- WORK REQUEST:
Note every line in the entries that contains the string "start", and copy it.

- GIVEN ENTRIES:
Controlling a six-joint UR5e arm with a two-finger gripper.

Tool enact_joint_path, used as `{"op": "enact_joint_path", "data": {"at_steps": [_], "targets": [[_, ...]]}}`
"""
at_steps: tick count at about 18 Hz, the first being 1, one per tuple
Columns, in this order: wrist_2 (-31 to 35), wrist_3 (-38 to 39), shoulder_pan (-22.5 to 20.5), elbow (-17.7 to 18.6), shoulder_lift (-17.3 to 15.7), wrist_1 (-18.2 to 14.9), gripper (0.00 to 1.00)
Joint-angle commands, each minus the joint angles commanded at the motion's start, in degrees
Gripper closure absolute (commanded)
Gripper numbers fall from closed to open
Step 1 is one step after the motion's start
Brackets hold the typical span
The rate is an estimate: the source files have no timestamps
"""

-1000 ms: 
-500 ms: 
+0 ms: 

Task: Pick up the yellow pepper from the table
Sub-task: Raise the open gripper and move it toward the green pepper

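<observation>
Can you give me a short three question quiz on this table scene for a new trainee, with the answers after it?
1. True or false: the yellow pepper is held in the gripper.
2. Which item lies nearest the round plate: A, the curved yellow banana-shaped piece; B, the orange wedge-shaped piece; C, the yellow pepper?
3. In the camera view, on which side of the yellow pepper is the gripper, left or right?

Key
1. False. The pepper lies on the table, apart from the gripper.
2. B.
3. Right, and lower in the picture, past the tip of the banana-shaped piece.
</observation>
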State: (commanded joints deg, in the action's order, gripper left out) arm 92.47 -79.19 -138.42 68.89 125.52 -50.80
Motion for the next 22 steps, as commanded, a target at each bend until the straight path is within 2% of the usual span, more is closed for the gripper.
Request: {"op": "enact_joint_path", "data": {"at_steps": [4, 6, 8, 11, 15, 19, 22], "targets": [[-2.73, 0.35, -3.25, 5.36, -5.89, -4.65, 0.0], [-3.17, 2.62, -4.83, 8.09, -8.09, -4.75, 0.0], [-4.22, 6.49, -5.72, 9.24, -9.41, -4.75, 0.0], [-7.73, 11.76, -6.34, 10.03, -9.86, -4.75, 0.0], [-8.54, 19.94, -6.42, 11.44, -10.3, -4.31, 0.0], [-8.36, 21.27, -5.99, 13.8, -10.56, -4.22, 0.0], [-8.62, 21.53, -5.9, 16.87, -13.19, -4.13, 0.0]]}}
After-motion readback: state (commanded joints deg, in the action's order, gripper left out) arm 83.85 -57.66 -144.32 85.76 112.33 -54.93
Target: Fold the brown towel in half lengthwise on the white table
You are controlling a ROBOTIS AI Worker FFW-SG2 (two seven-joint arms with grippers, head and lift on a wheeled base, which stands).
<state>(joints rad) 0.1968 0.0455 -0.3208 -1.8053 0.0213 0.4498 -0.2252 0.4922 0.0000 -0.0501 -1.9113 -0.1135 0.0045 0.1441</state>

- EXERCISE RESULT:
Joint-angle commands, each minus the joint angles commanded at the motion's start, in degrees
Step 1 is one step after the motion's start

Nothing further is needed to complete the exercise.